Due on: May 27th at 23:59 PST

Where: Brightspace (https://bright.uvic.ca/d2l/home/136102)

Instructions:

You must complete this assignment entirely on your own. In other words, you

should come up with the solution yourself, write the code yourself, conduct the

experiments yourself, analyze the results yourself, and finally, write it all solely by

yourself. The university policies on academic dishonesty (a.k.a. cheating) will be

taken very seriously.

This does not mean that you need to go to a cave and self-isolate while preparing

the assignment. You are allowed to have high-level discussions with your

classmates about the course material. You are also more than welcome to use

Piazza or come to office hours and ask questions. If in doubt, ask!— we are here to

help.

If you are still stuck, you can use books and published online material (i.e.,

material that has a fixed URL). However, you must explicitly credit all sources.

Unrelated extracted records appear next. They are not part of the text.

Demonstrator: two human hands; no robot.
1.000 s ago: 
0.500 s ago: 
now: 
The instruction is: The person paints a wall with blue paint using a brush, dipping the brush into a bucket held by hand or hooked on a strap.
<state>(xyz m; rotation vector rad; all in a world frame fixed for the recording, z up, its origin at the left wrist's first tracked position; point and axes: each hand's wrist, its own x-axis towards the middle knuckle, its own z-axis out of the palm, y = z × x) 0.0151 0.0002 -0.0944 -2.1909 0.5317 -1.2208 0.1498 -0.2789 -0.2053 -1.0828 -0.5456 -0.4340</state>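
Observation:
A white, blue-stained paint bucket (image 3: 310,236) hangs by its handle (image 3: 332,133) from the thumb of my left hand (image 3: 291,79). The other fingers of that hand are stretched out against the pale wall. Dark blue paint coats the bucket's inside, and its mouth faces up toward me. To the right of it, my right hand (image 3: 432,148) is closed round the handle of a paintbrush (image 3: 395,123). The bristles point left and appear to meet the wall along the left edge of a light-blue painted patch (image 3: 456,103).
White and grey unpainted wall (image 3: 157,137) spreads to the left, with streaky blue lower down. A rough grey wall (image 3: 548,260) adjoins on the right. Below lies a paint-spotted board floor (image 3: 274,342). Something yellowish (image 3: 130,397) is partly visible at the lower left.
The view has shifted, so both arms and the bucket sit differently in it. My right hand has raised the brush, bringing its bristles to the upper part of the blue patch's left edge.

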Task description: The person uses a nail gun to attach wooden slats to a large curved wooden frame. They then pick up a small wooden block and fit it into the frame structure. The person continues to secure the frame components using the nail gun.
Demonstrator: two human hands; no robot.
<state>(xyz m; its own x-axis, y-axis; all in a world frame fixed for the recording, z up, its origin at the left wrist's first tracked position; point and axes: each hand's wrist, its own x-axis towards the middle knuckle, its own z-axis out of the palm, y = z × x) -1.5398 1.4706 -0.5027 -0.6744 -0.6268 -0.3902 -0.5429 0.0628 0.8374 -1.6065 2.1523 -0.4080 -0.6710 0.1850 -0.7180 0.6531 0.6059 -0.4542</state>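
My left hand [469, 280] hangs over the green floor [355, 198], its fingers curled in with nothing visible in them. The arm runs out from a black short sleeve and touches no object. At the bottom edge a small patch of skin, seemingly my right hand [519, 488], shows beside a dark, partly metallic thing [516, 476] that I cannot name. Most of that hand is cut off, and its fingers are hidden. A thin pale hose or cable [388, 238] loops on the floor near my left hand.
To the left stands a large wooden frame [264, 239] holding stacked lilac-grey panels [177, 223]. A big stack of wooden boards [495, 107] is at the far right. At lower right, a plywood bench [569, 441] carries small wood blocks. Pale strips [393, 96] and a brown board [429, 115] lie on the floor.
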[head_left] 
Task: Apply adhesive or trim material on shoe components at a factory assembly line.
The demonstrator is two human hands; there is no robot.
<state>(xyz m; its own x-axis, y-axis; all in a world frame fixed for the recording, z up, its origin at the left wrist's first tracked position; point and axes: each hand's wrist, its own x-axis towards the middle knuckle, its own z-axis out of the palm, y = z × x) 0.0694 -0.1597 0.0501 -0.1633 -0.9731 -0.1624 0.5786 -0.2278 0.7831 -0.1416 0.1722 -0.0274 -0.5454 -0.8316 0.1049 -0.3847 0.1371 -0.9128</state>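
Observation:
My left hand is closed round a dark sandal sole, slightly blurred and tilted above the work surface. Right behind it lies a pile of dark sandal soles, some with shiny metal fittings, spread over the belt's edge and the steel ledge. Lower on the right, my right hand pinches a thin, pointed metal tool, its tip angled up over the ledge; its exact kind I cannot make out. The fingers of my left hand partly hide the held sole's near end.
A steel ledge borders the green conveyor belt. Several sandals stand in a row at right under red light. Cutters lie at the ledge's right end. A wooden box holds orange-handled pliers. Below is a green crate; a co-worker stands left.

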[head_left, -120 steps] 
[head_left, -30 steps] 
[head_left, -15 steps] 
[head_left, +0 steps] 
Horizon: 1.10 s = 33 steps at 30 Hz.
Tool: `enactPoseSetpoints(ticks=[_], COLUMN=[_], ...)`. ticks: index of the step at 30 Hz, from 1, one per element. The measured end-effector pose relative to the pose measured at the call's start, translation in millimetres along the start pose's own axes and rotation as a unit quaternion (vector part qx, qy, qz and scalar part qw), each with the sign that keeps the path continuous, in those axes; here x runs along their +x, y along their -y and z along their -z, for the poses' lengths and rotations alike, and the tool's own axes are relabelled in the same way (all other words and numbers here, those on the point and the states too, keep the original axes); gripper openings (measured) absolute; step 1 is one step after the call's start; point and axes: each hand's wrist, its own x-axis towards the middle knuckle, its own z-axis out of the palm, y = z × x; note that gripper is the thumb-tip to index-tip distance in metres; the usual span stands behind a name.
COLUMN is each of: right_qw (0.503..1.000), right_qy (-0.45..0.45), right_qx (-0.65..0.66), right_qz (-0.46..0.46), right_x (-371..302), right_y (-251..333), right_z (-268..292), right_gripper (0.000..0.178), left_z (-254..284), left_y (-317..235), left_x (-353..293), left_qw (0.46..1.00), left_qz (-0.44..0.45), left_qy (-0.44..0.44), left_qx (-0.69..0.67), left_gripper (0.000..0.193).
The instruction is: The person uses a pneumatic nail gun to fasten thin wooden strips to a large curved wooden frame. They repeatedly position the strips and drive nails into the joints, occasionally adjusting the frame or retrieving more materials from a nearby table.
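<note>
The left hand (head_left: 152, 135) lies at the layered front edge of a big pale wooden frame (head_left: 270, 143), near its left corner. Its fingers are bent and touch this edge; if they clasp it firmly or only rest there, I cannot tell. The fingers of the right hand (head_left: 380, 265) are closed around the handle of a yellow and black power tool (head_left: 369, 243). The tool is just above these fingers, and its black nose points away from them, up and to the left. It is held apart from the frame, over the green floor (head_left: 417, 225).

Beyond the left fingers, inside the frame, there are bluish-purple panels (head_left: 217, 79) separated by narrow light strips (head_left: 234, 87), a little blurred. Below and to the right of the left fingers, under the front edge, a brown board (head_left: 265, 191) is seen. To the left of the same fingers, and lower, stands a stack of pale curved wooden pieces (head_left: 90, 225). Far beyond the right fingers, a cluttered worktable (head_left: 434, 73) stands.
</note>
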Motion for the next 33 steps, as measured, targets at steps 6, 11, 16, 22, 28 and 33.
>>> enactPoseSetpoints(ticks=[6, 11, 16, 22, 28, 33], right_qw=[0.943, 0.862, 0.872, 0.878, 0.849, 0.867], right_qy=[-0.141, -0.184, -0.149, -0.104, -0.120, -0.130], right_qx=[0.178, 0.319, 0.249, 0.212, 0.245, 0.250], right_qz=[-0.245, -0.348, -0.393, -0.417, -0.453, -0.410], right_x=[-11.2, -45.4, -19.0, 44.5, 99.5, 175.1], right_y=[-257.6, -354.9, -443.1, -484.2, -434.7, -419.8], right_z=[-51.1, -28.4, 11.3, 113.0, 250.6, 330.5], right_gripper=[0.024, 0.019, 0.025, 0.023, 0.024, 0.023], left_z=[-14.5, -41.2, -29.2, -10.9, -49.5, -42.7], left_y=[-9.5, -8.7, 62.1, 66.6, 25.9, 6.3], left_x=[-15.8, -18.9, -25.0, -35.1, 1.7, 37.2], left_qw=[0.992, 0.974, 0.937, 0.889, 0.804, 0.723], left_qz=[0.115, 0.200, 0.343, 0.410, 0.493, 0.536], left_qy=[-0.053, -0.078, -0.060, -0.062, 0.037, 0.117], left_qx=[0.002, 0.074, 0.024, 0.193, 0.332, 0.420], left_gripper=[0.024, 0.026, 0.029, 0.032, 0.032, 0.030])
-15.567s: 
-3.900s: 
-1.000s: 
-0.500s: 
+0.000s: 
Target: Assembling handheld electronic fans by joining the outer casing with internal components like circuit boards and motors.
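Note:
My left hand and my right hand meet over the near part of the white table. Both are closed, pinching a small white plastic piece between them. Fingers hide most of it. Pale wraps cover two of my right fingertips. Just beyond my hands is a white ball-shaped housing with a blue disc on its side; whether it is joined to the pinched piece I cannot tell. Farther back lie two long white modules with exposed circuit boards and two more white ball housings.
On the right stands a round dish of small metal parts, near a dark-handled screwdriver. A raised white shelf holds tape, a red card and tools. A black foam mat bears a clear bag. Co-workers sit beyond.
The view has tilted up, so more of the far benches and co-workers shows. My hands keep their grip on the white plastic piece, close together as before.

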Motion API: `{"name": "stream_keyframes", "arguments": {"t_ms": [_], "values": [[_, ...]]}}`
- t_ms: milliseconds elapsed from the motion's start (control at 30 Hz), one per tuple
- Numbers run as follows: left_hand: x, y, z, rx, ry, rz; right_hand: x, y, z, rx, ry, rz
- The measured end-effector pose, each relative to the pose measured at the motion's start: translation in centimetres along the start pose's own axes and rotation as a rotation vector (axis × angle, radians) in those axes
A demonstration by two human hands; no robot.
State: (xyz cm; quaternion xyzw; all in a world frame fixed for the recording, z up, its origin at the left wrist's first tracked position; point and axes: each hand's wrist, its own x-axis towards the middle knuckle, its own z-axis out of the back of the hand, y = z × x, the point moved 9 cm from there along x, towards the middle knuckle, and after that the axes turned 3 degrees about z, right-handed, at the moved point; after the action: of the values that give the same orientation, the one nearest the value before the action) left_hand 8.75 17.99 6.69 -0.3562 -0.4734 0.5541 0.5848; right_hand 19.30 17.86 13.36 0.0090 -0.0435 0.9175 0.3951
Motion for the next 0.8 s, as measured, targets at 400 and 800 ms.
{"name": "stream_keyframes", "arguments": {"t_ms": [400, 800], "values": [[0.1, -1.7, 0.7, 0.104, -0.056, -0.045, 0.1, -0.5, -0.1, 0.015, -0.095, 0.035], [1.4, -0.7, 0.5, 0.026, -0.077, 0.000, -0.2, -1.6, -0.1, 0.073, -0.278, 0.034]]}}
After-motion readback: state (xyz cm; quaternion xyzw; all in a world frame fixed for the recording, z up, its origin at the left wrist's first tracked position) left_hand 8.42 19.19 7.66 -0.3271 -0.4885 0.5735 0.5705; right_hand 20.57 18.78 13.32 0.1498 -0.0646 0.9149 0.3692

You are also not allowed to copy-paste online materials. Woe to you if we catch

you copy-pasting the uncredited sources!

Why “if stuck”? Assignments are designed to develop your practical ML skills

and make you strong. If you do the assignments well, the project will feel like a

piece of cake. So, give your best. But, on the other hand, do not waste a whole

week on a single question: if you are stuck on a question for a few days, ask

(us) for help!

If you cannot make it until the deadline, you can use a maximum of two grace

days per assignment. They are not free, though: each grace day comes with the

25% mark penalty (so submitting on Monday evening would reduce your score

by 25%; submitting on Tuesday would further reduce it by 50%). No other

accommodations will be provided unless explicitly approved by the instructor at

least 7 days before the deadline.

These assignments are supposed to be really hard! Start early! You will need at

least two weeks to complete them!

If you do not feel challenged enough, please let me know, and I’ll think of

something.

Remember: you will need to gather at least one-third of all points during the

assignments to pass the course. If you don’t, you will get an F!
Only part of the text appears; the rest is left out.